(INFORMATION GIVEN begins)

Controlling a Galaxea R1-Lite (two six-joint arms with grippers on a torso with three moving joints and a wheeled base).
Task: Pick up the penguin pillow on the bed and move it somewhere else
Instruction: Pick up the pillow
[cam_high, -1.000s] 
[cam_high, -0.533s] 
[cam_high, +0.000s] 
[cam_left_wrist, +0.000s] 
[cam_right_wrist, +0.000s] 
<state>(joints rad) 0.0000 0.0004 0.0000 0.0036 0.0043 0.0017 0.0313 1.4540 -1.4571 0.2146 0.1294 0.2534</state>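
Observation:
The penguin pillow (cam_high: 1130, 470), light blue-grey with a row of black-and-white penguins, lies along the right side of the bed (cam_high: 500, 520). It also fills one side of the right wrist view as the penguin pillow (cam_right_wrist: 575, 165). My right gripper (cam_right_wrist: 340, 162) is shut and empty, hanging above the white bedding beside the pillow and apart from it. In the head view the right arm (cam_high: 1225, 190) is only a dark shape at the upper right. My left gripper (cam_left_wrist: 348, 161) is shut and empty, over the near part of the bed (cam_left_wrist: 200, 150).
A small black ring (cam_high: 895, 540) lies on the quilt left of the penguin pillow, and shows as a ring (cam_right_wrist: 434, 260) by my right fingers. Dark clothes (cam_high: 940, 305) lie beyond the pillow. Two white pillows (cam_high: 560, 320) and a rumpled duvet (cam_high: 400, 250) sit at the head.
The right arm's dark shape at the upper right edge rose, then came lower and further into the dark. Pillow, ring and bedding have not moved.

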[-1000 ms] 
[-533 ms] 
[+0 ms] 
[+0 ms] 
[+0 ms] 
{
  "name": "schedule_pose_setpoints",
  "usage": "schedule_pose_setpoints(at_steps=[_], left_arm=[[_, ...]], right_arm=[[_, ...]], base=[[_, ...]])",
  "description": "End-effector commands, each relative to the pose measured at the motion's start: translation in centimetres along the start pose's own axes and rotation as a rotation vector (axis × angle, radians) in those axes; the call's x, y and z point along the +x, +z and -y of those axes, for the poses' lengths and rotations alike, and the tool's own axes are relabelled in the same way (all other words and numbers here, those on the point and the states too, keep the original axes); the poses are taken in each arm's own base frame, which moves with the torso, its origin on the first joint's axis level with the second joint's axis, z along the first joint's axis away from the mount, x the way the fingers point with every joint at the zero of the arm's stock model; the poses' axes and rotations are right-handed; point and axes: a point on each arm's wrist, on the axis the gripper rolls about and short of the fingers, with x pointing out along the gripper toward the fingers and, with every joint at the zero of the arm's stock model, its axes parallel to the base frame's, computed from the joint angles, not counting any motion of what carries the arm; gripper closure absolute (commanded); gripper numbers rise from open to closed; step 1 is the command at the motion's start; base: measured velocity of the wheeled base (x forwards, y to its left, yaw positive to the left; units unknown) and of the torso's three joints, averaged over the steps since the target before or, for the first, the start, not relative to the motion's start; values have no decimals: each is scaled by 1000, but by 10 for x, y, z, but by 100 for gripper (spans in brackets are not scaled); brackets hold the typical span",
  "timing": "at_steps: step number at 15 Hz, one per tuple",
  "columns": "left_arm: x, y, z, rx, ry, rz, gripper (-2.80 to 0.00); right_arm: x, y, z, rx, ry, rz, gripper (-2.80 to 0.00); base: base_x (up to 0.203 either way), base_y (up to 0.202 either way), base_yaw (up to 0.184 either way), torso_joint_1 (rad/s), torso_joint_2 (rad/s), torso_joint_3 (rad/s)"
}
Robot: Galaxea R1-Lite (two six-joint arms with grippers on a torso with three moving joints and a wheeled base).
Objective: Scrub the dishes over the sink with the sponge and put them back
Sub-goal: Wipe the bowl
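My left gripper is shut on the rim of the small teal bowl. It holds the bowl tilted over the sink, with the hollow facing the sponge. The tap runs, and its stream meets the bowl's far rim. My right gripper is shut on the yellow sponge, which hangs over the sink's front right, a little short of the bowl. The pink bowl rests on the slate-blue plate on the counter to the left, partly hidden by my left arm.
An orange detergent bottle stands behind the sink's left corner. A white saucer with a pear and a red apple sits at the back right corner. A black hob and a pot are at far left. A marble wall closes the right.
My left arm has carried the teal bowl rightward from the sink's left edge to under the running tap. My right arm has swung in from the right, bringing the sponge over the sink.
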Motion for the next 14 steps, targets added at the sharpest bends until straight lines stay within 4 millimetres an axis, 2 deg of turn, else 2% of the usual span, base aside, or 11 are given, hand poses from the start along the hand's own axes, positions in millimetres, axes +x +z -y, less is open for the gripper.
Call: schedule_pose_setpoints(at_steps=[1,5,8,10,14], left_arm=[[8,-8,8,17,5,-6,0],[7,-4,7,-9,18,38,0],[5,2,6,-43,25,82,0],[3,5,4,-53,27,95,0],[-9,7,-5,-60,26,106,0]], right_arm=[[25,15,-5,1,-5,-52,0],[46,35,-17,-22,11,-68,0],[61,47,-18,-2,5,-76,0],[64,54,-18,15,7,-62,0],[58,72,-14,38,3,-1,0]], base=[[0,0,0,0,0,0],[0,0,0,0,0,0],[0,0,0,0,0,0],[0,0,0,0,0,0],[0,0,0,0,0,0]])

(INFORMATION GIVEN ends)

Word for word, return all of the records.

Controlling a Galaxea R1-Lite (two six-joint arms with grippers on a torso with three moving joints and a wheeled base).
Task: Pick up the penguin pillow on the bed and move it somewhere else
Instruction: Pick up the pillow
[cam_high, -1.000s] 
[cam_high, -0.533s] 
[cam_high, +0.000s] 
[cam_left_wrist, +0.000s] 
[cam_right_wrist, +0.000s] 
<state>(joints rad) 0.0000 0.0004 0.0000 0.0036 0.0043 0.0017 0.0313 1.4540 -1.4571 0.2146 0.1294 0.2534</state>
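Observation:
The penguin pillow (cam_high: 1130, 470), light blue-grey with a row of black-and-white penguins, lies along the right side of the bed (cam_high: 500, 520). It also fills one side of the right wrist view as the penguin pillow (cam_right_wrist: 575, 165). My right gripper (cam_right_wrist: 340, 162) is shut and empty, hanging above the white bedding beside the pillow and apart from it. In the head view the right arm (cam_high: 1225, 190) is only a dark shape at the upper right. My left gripper (cam_left_wrist: 348, 161) is shut and empty, over the near part of the bed (cam_left_wrist: 200, 150).
A small black ring (cam_high: 895, 540) lies on the quilt left of the penguin pillow, and shows as a ring (cam_right_wrist: 434, 260) by my right fingers. Dark clothes (cam_high: 940, 305) lie beyond the pillow. Two white pillows (cam_high: 560, 320) and a rumpled duvet (cam_high: 400, 250) sit at the head.
The right arm's dark shape at the upper right edge rose, then came lower and further into the dark. Pillow, ring and bedding have not moved.
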
[-1000 ms] 
[-533 ms] 
[+0 ms] 
[+0 ms] 
[+0 ms] 
{
  "name": "schedule_pose_setpoints",
  "usage": "schedule_pose_setpoints(at_steps=[_], left_arm=[[_, ...]], right_arm=[[_, ...]], base=[[_, ...]])",
  "description": "End-effector commands, each relative to the pose measured at the motion's start: translation in centimetres along the start pose's own axes and rotation as a rotation vector (axis × angle, radians) in those axes; the call's x, y and z point along the +x, +z and -y of those axes, for the poses' lengths and rotations alike, and the tool's own axes are relabelled in the same way (all other words and numbers here, those on the point and the states too, keep the original axes); the poses are taken in each arm's own base frame, which moves with the torso, its origin on the first joint's axis level with the second joint's axis, z along the first joint's axis away from the mount, x the way the fingers point with every joint at the zero of the arm's stock model; the poses' axes and rotations are right-handed; point and axes: a point on each arm's wrist, on the axis the gripper rolls about and short of the fingers, with x pointing out along the gripper toward the fingers and, with every joint at the zero of the arm's stock model, its axes parallel to the base frame's, computed from the joint angles, not counting any motion of what carries the arm; gripper closure absolute (commanded); gripper numbers rise from open to closed; step 1 is the command at the motion's start; base: measured velocity of the wheeled base (x forwards, y to its left, yaw positive to the left; units unknown) and of the torso's three joints, averaged over the steps since the target before or, for the first, the start, not relative to the motion's start; values have no decimals: each is scaled by 1000, but by 10 for x, y, z, but by 100 for gripper (spans in brackets are not scaled); brackets hold the typical span",
  "timing": "at_steps: step number at 15 Hz, one per tuple",
  "columns": "left_arm: x, y, z, rx, ry, rz, gripper (-2.80 to 0.00); right_arm: x, y, z, rx, ry, rz, gripper (-2.80 to 0.00); base: base_x (up to 0.203 either way), base_y (up to 0.202 either way), base_yaw (up to 0.184 either way), torso_joint_1 (rad/s), torso_joint_2 (rad/s), torso_joint_3 (rad/s)"
}
Robot: Galaxea R1-Lite (two six-joint arms with grippers on a torso with three moving joints and a wheeled base).
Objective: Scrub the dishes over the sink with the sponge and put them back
Sub-goal: Wipe the bowl
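My left gripper is shut on the rim of the small teal bowl. It holds the bowl tilted over the sink, with the hollow facing the sponge. The tap runs, and its stream meets the bowl's far rim. My right gripper is shut on the yellow sponge, which hangs over the sink's front right, a little short of the bowl. The pink bowl rests on the slate-blue plate on the counter to the left, partly hidden by my left arm.
An orange detergent bottle stands behind the sink's left corner. A white saucer with a pear and a red apple sits at the back right corner. A black hob and a pot are at far left. A marble wall closes the right.
My left arm has carried the teal bowl rightward from the sink's left edge to under the running tap. My right arm has swung in from the right, bringing the sponge over the sink.
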Motion for the next 14 steps, targets added at the sharpest bends until straight lines stay within 4 millimetres an axis, 2 deg of turn, else 2% of the usual span, base aside, or 11 are given, hand poses from the start along the hand's own axes, positions in millimetres, axes +x +z -y, less is open for the gripper.
Call: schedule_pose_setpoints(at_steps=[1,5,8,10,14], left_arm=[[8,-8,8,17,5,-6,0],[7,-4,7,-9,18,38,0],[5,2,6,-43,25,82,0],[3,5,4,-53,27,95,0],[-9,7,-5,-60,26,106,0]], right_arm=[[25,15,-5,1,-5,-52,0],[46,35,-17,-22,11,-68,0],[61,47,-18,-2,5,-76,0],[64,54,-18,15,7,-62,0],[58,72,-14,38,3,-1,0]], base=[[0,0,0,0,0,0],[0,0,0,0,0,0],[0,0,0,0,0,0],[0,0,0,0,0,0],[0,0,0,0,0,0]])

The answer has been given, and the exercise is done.